### TASK TO CARRY OUT
Please copy exactly the part of the records below that opens with the line containing "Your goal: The" and closes with the line containing "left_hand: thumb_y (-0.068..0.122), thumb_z", leaving out any pictures.

[Stored items from a collection]
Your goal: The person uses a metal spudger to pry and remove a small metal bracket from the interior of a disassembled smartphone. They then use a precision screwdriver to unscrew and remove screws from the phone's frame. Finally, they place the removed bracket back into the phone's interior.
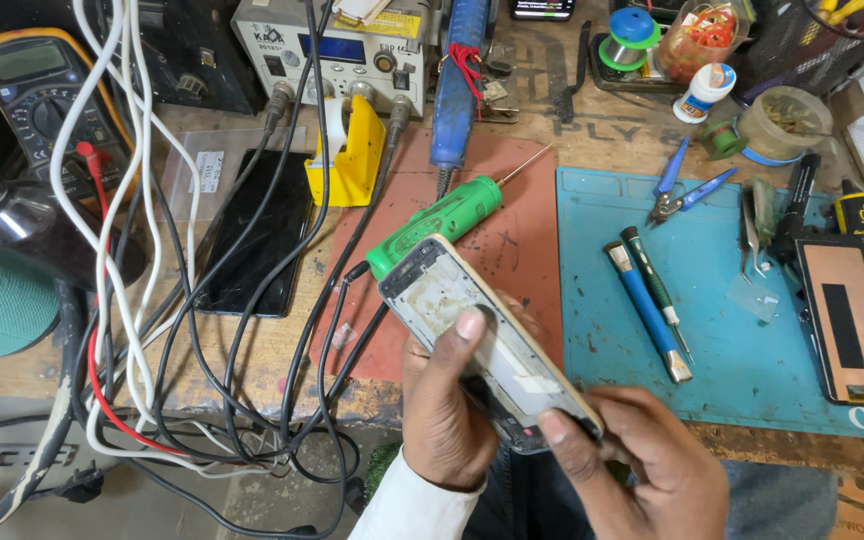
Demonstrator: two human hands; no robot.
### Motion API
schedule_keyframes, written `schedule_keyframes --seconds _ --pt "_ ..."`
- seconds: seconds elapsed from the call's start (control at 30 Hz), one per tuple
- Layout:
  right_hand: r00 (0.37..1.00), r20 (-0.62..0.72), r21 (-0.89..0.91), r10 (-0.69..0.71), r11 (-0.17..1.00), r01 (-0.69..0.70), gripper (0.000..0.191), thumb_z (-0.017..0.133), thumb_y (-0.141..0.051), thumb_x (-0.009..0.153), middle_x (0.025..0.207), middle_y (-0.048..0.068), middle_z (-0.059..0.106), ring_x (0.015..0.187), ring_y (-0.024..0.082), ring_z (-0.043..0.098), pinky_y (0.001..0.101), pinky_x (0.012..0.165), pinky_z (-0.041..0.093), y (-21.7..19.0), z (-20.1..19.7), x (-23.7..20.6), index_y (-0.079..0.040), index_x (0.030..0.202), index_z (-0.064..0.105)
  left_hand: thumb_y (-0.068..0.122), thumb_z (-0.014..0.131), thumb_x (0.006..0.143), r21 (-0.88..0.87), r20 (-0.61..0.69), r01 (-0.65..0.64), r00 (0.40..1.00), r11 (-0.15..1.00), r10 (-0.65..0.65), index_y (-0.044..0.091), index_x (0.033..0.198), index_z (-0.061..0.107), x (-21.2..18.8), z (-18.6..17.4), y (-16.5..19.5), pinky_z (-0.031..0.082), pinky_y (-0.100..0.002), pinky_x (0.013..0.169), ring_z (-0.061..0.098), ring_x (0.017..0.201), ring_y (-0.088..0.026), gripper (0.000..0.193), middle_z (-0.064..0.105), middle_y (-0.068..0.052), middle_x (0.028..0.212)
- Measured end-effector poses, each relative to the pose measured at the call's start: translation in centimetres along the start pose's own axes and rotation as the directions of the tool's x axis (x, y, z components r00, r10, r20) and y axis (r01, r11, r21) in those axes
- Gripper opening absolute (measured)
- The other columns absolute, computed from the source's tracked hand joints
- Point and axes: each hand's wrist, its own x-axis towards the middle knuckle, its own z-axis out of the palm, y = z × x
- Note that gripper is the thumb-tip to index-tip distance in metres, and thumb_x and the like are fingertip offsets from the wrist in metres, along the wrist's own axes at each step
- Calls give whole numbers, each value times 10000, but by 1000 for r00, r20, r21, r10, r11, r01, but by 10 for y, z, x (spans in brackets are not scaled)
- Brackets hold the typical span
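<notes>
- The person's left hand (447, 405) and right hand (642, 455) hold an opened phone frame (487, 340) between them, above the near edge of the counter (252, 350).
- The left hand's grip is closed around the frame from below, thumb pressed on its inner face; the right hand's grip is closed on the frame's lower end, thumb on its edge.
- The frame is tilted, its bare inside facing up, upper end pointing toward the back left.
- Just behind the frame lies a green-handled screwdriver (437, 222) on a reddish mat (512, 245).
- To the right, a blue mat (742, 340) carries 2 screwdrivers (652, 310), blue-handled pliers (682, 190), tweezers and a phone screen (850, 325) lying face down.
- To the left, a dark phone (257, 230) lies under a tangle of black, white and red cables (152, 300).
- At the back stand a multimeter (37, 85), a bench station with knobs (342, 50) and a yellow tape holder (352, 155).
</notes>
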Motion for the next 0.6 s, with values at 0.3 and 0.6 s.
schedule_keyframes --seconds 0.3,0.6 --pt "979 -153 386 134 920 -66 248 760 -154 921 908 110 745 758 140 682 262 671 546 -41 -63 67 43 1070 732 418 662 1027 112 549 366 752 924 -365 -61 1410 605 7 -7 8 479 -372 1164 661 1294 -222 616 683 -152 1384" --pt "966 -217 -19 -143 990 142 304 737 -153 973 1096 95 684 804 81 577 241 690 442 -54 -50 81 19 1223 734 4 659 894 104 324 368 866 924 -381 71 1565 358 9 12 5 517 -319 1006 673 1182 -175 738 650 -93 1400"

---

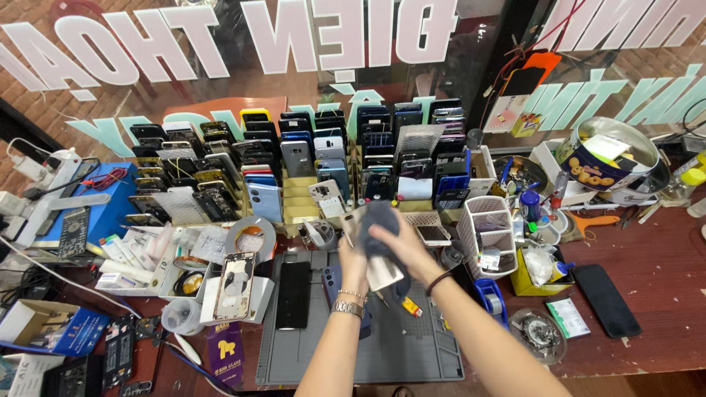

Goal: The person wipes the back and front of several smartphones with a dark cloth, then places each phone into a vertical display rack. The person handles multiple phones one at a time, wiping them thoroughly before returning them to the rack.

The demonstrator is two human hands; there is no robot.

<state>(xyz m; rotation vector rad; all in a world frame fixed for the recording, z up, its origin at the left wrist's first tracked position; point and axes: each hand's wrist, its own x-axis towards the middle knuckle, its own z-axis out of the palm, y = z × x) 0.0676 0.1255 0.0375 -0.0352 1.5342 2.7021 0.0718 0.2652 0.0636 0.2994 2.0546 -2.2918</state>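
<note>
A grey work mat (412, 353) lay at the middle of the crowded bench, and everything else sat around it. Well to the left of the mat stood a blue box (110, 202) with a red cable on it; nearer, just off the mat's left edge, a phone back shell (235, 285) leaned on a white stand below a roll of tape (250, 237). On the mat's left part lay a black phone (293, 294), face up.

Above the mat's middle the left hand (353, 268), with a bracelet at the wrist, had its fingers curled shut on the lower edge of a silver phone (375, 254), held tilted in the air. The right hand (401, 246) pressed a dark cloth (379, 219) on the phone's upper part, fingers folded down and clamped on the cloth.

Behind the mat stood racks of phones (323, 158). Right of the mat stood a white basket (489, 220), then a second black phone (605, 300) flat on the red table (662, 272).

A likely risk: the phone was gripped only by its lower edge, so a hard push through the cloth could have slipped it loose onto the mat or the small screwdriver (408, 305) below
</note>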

### YOUR RESPONSE
Your goal: The person uses a metal spudger to pry and remove a small metal bracket from the interior of a disassembled smartphone. They then use a precision screwdriver to unscrew and remove screws from the phone's frame. Finally, they place the removed bracket back into the phone's interior.
Demonstrator: two human hands; no robot.
### Motion API
schedule_keyframes, written `schedule_keyframes --seconds _ --pt "_ ..."`
- seconds: seconds elapsed from the call's start (control at 30 Hz), one per tuple
- Layout:
  right_hand: r00 (0.37..1.00), r20 (-0.62..0.72), r21 (-0.89..0.91), r10 (-0.69..0.71), r11 (-0.17..1.00), r01 (-0.69..0.70), gripper (0.000..0.191), thumb_z (-0.017..0.133), thumb_y (-0.141..0.051), thumb_x (-0.009..0.153), middle_x (0.025..0.207), middle_y (-0.048..0.068), middle_z (-0.059..0.106), ring_x (0.015..0.187), ring_y (-0.024..0.082), ring_z (-0.043..0.098), pinky_y (0.001..0.101), pinky_x (0.012..0.165), pinky_z (-0.041..0.093), y (-21.7..19.0), z (-20.1..19.7), x (-23.7..20.6), index_y (-0.079..0.040), index_x (0.030..0.202), index_z (-0.064..0.105)
  left_hand: thumb_y (-0.068..0.122), thumb_z (-0.014..0.131), thumb_x (0.006..0.143), r21 (-0.88..0.87), r20 (-0.61..0.69), r01 (-0.65..0.64), r00 (0.40..1.00), r11 (-0.15..1.00), r10 (-0.65..0.65), index_y (-0.044..0.091), index_x (0.033..0.198), index_z (-0.061..0.107), x (-21.2..18.8), z (-18.6..17.4), y (-16.5..19.5), pinky_z (-0.031..0.082), pinky_y (-0.100..0.002), pinky_x (0.013..0.169), ring_z (-0.061..0.098), ring_x (0.017..0.201), ring_y (-0.088..0.026), gripper (0.000..0.193), middle_z (-0.064..0.105), middle_y (-0.068..0.052), middle_x (0.028..0.212)

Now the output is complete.